What is expected
Output the data below exactly, down to the last character.

Data extract
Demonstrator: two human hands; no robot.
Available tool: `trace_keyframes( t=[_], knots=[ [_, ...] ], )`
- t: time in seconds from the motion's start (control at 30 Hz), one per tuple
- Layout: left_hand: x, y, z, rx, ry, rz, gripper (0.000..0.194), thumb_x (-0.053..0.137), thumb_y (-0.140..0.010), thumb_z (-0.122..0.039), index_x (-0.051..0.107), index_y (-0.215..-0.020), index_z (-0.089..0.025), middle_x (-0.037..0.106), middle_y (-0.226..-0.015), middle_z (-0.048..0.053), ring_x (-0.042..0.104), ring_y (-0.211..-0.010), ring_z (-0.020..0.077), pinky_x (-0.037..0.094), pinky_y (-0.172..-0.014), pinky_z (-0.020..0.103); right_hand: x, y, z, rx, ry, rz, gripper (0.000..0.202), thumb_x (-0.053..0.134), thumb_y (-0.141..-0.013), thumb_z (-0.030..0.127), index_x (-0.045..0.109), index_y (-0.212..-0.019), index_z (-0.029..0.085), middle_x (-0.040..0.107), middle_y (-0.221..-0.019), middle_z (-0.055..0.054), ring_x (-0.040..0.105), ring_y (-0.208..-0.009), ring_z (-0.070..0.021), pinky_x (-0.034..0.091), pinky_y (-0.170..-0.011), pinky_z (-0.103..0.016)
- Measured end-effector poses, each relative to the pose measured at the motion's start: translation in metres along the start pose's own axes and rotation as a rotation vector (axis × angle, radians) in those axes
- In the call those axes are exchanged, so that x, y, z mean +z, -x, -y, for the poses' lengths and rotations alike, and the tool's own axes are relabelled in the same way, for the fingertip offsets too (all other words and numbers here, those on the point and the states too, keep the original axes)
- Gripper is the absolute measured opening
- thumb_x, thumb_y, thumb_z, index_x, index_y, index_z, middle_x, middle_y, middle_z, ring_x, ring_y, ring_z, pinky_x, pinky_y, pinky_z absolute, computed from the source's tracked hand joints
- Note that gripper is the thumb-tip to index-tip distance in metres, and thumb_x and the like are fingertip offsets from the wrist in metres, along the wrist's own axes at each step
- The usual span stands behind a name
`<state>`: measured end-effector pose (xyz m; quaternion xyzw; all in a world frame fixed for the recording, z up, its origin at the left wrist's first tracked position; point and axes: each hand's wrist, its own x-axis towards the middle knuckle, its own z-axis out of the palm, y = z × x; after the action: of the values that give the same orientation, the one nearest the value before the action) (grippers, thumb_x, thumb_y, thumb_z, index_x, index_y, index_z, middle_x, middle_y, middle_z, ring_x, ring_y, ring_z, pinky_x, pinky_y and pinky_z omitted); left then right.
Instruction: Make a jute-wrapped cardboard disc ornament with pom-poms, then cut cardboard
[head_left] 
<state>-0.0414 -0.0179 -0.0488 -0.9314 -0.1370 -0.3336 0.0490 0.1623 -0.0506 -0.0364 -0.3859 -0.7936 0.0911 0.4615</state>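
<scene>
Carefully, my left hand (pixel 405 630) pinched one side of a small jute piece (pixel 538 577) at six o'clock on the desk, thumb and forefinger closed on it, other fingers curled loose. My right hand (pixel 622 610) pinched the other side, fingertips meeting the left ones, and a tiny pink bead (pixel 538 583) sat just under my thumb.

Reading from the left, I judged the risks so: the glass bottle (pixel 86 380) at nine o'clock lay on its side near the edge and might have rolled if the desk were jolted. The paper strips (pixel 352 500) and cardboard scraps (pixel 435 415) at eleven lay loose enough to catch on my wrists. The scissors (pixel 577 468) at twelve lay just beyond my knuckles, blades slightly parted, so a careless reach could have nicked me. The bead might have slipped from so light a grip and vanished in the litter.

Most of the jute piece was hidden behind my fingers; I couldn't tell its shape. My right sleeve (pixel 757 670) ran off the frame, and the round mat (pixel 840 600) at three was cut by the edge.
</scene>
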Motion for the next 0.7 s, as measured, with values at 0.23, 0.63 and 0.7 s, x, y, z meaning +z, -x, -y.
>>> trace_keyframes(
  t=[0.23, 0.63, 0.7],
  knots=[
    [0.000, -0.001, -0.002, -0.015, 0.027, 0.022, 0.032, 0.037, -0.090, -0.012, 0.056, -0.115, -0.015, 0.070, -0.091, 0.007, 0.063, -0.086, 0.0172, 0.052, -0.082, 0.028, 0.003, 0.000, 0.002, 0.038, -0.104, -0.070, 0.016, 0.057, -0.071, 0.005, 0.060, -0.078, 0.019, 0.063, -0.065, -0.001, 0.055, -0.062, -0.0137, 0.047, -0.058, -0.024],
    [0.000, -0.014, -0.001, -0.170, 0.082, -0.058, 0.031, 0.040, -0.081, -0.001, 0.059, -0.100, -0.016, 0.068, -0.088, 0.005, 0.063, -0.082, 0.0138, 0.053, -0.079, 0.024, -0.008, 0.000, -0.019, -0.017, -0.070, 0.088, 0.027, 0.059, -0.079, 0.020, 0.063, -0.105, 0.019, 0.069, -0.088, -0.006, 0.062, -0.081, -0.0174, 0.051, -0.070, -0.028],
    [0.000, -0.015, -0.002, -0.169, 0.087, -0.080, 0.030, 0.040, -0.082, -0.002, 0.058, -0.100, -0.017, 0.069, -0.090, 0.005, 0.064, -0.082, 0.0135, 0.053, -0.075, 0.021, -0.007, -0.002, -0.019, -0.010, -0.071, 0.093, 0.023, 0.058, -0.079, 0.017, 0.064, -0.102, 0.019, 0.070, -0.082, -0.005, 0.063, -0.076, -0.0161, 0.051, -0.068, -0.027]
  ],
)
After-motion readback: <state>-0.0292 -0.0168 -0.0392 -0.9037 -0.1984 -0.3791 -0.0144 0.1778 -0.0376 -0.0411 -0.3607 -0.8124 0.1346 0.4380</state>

Finished task
Demonstrator: two human hands; no robot.
Available tool: `trace_keyframes( t=[_], knots=[ [_, ...] ], )`
- t: time in seconds from the motion's start (control at 30 Hz), one per tuple
- Layout: left_hand: x, y, z, rx, ry, rz, gripper (0.000..0.194), thumb_x (-0.053..0.137), thumb_y (-0.140..0.010), thumb_z (-0.122..0.039), index_x (-0.051..0.107), index_y (-0.215..-0.020), index_z (-0.089..0.025), middle_x (-0.037..0.106), middle_y (-0.226..-0.015), middle_z (-0.048..0.053), ring_x (-0.042..0.104), ring_y (-0.211..-0.010), ring_z (-0.020..0.077), pinky_x (-0.037..0.094), pinky_y (-0.172..-0.014), pinky_z (-0.020..0.103); right_hand: x, y, z, rx, ry, rz, gripper (0.000..0.202), thumb_x (-0.053..0.134), thumb_y (-0.141..-0.013), thumb_z (-0.030..0.127), index_x (-0.045..0.109), index_y (-0.212..-0.019), index_z (-0.029..0.085), middle_x (-0.040..0.107), middle_y (-0.221..-0.019), middle_z (-0.055..0.054), ring_x (-0.040..0.105), ring_y (-0.208..-0.009), ring_z (-0.070..0.021), pinky_x (-0.034..0.091), pinky_y (-0.170..-0.011), pinky_z (-0.103..0.016)
- Measured end-effector poses, each relative to the pose measured at the motion's start: translation in metres along the start pose's own axes and rotation as a rotation vector (axis × angle, radians) in those axes
- In the call those axes are exchanged, so that x, y, z mean +z, -x, -y, for the poses' lengths and rotations alike, and the tool's own axes are relabelled in the same way, for the fingertip offsets too (all other words and numbers here, those on the point and the states too, keep the original axes)
- Gripper is the absolute measured opening
- thumb_x, thumb_y, thumb_z, index_x, index_y, index_z, middle_x, middle_y, middle_z, ring_x, ring_y, ring_z, pinky_x, pinky_y, pinky_z absolute, computed from the source's tracked hand joints
- Note that gripper is the thumb-tip to index-tip distance in metres, and thumb_x and the like are fingertip offsets from the wrist in metres, along the wrist's own axes at each step
- The usual span stands behind a name
`<state>`: measured end-effector pose (xyz m; quaternion xyzw; all in a world frame fixed for the recording, z up, its origin at the left wrist's first tracked position; point and axes: each hand's wrist, its own x-axis towards the middle knuckle, its own z-axis out of the palm, y = z × x; after the action: of the values that give the same orientation, the one nearest the value before the action) (grippers, thumb_x, thumb_y, thumb_z, index_x, index_y, index_z, middle_x, middle_y, middle_z, ring_x, ring_y, ring_z, pinky_x, pinky_y and pinky_z omitted); left then right.
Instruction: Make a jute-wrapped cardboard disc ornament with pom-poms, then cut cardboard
[head_left] 
<state>-0.0414 -0.0179 -0.0488 -0.9314 -0.1370 -0.3336 0.0490 0.1623 -0.0506 -0.0364 -0.3859 -0.7936 0.0911 0.4615</state>
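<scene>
Carefully, my left hand (pixel 405 630) pinched one side of a small jute piece (pixel 538 577) at six o'clock on the desk, thumb and forefinger closed on it, other fingers curled loose. My right hand (pixel 622 610) pinched the other side, fingertips meeting the left ones, and a tiny pink bead (pixel 538 583) sat just under my thumb.

Reading from the left, I judged the risks so: the glass bottle (pixel 86 380) at nine o'clock lay on its side near the edge and might have rolled if the desk were jolted. The paper strips (pixel 352 500) and cardboard scraps (pixel 435 415) at eleven lay loose enough to catch on my wrists. The scissors (pixel 577 468) at twelve lay just beyond my knuckles, blades slightly parted, so a careless reach could have nicked me. The bead might have slipped from so light a grip and vanished in the litter.

Most of the jute piece was hidden behind my fingers; I couldn't tell its shape. My right sleeve (pixel 757 670) ran off the frame, and the round mat (pixel 840 600) at three was cut by the edge.
</scene>
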Motion for the next 0.7 s, as measured, with values at 0.23, 0.63 and 0.7 s, x, y, z meaning +z, -x, -y.
>>> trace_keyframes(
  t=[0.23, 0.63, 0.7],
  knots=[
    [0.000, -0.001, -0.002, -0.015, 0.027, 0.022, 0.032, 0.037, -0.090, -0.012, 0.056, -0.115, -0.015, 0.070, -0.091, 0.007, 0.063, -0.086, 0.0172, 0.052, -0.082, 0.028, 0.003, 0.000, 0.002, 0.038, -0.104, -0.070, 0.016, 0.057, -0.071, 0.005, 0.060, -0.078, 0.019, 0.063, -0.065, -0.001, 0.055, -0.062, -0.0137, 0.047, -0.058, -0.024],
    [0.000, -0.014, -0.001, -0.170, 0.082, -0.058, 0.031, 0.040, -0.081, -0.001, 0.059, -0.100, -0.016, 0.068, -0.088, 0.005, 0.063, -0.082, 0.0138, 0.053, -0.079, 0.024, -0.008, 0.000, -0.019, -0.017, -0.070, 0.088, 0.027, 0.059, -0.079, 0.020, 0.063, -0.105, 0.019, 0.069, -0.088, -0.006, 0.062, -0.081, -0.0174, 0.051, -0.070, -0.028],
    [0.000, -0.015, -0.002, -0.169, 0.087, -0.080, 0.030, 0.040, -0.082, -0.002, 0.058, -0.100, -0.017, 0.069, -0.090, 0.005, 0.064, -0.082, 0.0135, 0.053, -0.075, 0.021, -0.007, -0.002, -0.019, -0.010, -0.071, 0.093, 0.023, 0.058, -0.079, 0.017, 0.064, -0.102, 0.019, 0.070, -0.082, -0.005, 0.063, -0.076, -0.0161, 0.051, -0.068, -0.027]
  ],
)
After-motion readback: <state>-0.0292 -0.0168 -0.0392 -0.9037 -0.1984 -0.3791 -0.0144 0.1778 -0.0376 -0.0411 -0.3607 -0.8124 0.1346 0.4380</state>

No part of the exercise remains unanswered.